――温水洗浄の便座をプレゼントするような需要もあるようですが。
アマゾンでは年末に子どもから父母へのプレゼントとして贈ることもあるようで、年末のギフトキャンペーンの時はこの商品の売り上げが上がります。これは子どもが先に使ってみて良かったから、親にも使ってみてというもので、こうした形でも需要が増えてきています。
プレゼントとしてもらったら、お父さんが自分で据え付けられるように、米国のウォシュレットは手で便座のネジが締められるなどDIYに対応した仕様になるよう変更を加えています。
――米国ではトイレは浴室のそばに置かれるため、ウォシュレットを設置するためにコンセントを付けると漏電の恐れがあるとして、敬遠される傾向があると聞きます。そのあたりの対策はどうしているのでしょうか。
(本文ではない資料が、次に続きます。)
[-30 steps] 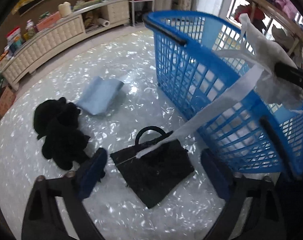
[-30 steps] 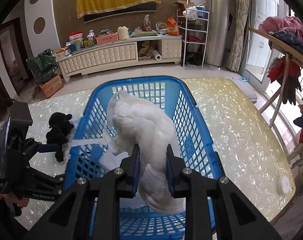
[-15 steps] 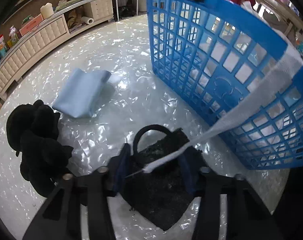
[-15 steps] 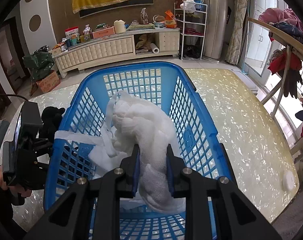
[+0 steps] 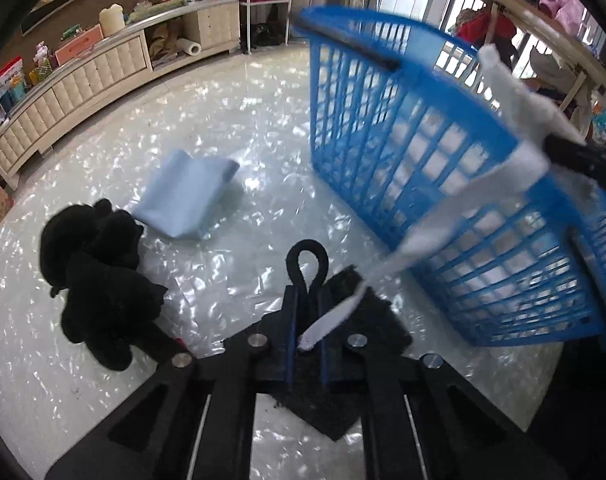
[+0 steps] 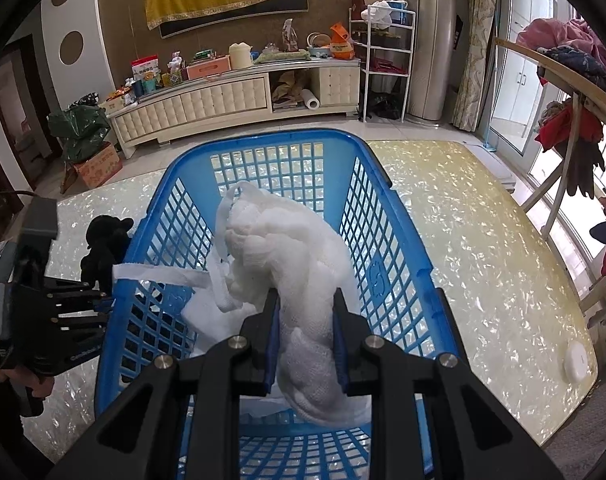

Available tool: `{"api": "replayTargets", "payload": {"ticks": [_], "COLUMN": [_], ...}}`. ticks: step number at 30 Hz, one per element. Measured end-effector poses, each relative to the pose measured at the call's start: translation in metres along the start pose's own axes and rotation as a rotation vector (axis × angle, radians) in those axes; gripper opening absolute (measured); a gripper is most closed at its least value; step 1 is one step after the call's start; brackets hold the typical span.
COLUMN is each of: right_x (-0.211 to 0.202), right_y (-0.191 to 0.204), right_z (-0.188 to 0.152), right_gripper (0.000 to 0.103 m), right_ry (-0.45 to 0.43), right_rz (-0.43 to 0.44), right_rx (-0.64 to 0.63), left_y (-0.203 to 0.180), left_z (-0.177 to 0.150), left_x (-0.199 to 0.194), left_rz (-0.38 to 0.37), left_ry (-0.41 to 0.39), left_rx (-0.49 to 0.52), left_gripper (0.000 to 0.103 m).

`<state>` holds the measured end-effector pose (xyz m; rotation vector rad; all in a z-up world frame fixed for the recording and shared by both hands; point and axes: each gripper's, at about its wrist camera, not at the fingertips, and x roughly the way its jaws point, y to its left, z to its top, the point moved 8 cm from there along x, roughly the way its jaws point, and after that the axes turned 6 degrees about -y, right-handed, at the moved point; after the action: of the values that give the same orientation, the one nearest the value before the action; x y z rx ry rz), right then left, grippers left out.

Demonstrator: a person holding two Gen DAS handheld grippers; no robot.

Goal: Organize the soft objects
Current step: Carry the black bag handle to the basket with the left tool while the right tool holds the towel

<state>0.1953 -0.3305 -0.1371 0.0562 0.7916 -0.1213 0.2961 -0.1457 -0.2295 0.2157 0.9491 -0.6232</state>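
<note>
Above the blue basket (image 6: 399, 256), the right gripper (image 6: 305, 312) is squeezing the white gauzy cloth (image 6: 299, 264). On the shiny floor (image 5: 231, 128), the left gripper (image 5: 307, 312) is pinching the black bag (image 5: 367, 320) handle, fingers nearly together.

Little can be read. In the right wrist view, the left gripper (image 6: 103, 312) carries pale lettering along its lower black body, partly cut off; it looks like "GenRobot", though only the first letters are clear. A red-and-white packet (image 6: 145, 67) on the cabinet (image 6: 223, 100) bears print too small to read. The basket (image 6: 383, 276) has a moulded emblem on its wall, not legible.
</note>
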Motion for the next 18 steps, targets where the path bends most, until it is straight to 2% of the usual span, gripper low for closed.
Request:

漏電防止のため、トイレにはコンセントがないことが多いですが、最近は髭そり、電動歯ブラシ、スマートスピーカーなどをバスルーム(洗面所)に置く人も多くいるのでコンセントの数は増えてはきました。米国の住宅市場は改築が多いので、改築の時にコンセントを増やすこともありますが、トイレにコンセントがないことがウォシュレットを普及させる上で足かせになっていた部分はあります。
――温水便座の認知度が上がったのは、メディアの記事などにより、コロナ禍でビデを使いましょうという雰囲気が出たからなのでしょうか。
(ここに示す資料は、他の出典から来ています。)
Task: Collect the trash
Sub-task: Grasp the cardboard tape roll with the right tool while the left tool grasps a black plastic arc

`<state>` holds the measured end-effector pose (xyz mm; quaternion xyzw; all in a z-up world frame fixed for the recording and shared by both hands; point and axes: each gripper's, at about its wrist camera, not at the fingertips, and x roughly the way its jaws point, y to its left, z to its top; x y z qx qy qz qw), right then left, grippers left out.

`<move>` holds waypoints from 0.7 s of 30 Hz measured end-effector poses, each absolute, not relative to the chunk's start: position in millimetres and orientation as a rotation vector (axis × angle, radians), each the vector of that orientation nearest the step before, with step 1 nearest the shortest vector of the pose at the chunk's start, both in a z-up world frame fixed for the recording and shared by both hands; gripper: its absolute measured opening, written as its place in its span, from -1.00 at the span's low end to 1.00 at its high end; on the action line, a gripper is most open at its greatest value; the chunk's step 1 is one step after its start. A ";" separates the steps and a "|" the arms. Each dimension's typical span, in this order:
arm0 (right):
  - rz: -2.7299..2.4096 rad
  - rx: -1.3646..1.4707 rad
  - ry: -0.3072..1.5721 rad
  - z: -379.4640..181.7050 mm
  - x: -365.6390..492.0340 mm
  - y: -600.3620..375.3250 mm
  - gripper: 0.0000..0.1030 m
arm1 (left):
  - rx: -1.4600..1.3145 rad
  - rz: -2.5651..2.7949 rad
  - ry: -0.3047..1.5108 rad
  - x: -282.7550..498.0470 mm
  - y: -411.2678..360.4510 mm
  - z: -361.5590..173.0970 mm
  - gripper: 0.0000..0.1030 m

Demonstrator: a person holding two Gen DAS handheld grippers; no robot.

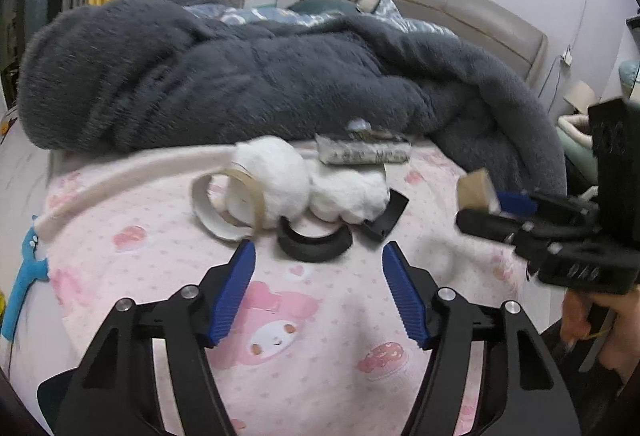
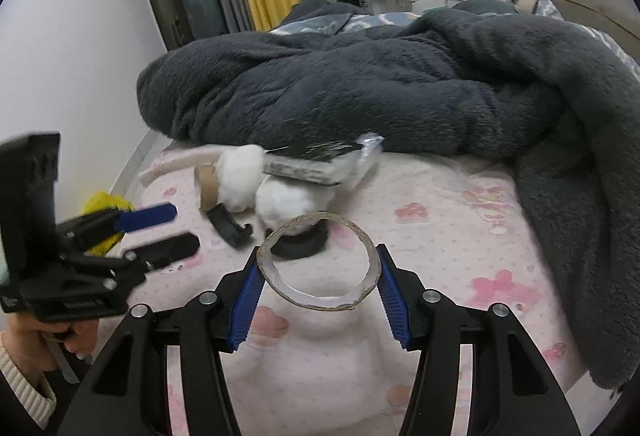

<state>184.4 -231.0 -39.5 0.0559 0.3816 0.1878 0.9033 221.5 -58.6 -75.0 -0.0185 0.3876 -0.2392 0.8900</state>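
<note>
Left wrist view: the left gripper [image 1: 319, 260] hangs open over the bed [image 1: 132, 220], its fingers empty; a black ring [image 1: 316, 241] lies just ahead between them, the nearest trash. Right wrist view: the right gripper [image 2: 319, 272] pinches a cardboard ring [image 2: 319, 261], lifted above the black ring.

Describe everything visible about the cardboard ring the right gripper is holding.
The cardboard ring is a thin, empty tape core of brown cardboard, paler inside, with a rough, frayed edge. It is a little squashed, wider than tall in the right wrist view. The right gripper clamps it across its width, one blue pad on each side. It appears lifted off the pink bedsheet, its opening facing the camera, with the black ring seen behind it.
</note>
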 end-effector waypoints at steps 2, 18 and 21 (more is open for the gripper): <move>0.388 0.135 0.787 -39.9 185.5 -238.0 0.08 | -0.033 -0.496 0.819 223.9 -63.5 -79.8 0.33; 0.395 0.158 0.778 -40.4 181.3 -263.6 0.08 | -0.020 -0.432 0.856 248.1 -77.9 -98.4 0.12; 0.394 0.161 0.784 -42.9 181.3 -265.8 0.08 | -0.021 -0.422 0.856 250.3 -78.1 -99.9 0.16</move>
米国で温水洗浄便座の一般名詞として一番使われているのが「ビデシート」という名称で、ウォシュレットもこれに含まれています。これにより、今まで知らなかった人も温水洗浄便座がどのようなものかを知るようになり、使う人も多くなってきています。
――米国メディアのウォシュレットを見る目も変わってきたということでしょうか。
20年前までは、日本のメーカーは「トイレにまで電化製品を米国に持ち込んできた」と笑われました。私が赴任して一体型の高級なウォシュレットを売ろうとしたときは「ロールスロイス」といわれて、少しトレンドが変わってきたと感じました。日本やアジアで普及しており、生活を豊かに、快適に感じる良い商品だ、というポジティブな情報として取り上げられました。以前のように面白おかしくという形での紹介ではありませんでした。